タオは笑っている--なぜ詰将棋を作るのか--

あるMLでスマリヤンの話題が出ました。このページを読む方にとってはスマリヤンといえば,「シャーロック・ホームズISBN:0192861239」と「アラビアン・ナイトISBN:0192861247」でしょうが,氏にはゲーデルの解説書やパズルの本などの著書もあるのです。「なんていう書名だったけ?」という話題だったのですが,私も読んだ記憶があったので検索していたら「タオは笑っているISBN:4875021852」という本を見つけました。
タオは笑っている (プラネタリー・クラシクス)
さっそく取り寄せて読んでいるのですが,これが面白い。その中で,表題の「なぜ詰将棋を作るのか」と関る一節があったので,紹介したいと思います。
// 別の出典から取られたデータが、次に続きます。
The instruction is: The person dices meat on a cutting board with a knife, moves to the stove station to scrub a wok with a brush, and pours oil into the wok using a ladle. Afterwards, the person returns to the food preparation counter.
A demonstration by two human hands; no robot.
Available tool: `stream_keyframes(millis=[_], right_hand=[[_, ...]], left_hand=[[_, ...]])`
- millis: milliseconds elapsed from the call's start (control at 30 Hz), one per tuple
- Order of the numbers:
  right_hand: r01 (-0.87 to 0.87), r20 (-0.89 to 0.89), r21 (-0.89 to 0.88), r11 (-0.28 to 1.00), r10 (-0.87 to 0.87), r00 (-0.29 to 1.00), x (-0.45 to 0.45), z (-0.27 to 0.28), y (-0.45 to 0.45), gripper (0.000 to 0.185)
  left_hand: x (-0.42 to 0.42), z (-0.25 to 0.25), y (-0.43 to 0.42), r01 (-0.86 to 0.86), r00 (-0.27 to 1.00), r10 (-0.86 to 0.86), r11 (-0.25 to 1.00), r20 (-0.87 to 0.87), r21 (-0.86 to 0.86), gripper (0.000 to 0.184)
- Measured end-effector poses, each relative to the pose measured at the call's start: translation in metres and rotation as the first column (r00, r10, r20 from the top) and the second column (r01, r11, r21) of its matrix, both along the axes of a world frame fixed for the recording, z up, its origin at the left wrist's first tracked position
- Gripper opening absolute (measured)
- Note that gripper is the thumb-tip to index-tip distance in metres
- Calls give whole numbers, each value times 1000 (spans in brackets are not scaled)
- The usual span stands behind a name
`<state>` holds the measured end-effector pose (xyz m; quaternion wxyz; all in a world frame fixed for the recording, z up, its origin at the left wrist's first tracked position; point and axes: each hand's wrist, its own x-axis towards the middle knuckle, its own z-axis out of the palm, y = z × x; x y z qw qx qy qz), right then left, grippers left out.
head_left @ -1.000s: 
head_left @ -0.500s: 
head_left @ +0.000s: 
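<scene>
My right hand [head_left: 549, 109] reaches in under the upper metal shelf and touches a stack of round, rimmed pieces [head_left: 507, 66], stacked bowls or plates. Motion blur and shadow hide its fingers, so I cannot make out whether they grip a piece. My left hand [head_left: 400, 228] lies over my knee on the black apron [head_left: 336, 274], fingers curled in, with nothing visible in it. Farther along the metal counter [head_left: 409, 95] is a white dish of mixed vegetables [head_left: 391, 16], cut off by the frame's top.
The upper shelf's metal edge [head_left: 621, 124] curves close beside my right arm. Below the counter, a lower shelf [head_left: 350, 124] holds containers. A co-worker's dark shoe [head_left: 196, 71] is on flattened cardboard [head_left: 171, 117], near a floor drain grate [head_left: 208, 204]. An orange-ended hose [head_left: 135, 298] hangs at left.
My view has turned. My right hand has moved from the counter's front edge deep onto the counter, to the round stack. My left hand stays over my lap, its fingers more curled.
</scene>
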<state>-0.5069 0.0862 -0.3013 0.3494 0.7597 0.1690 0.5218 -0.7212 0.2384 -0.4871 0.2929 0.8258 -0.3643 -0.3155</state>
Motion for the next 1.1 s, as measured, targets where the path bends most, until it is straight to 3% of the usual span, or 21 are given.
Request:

「なぜ演奏会を開きたいのか」ときかれた演奏家は返事に窮すると思うが,こんなふうに答えてみるのも一興だろう。 (「バイオリン弾き」と題する私の詩である。)

バイオリン弾きはバイオリンを弾く
たとえ聞く者がひとりもいなくても
バイオリン弾きはバイオリンを弾く

また,仏光国師の句もふさわしい答えを提示してくれる。

まもるともおもわずながら小山田の
いたつらならぬ案山子(そほづ)なりけり

つぎにあげる一休の言葉も,それに関する R・H・ブリスの解説も,「なぜ演奏家は演奏会を開くのか」という問いに対するすばらしい答えを示していると思う。

かきおくも夢のうちなるしるしかな
さめてはさらにとふ人もなし

この句について,ブリスはこう解説した。

ここに示された超越的な精神はシェイクスピアにも見られる。
たいへんな労苦と感動を経て生まれた戯曲が,はたして文学として残るかとも,そもそも残るかどうかも気にせずに,シェイクスピアは戯曲を書きつづけたのである。

シェイクスピアはともかく,こんな感じで詰将棋を楽しんでいけたらいいなぁと思います。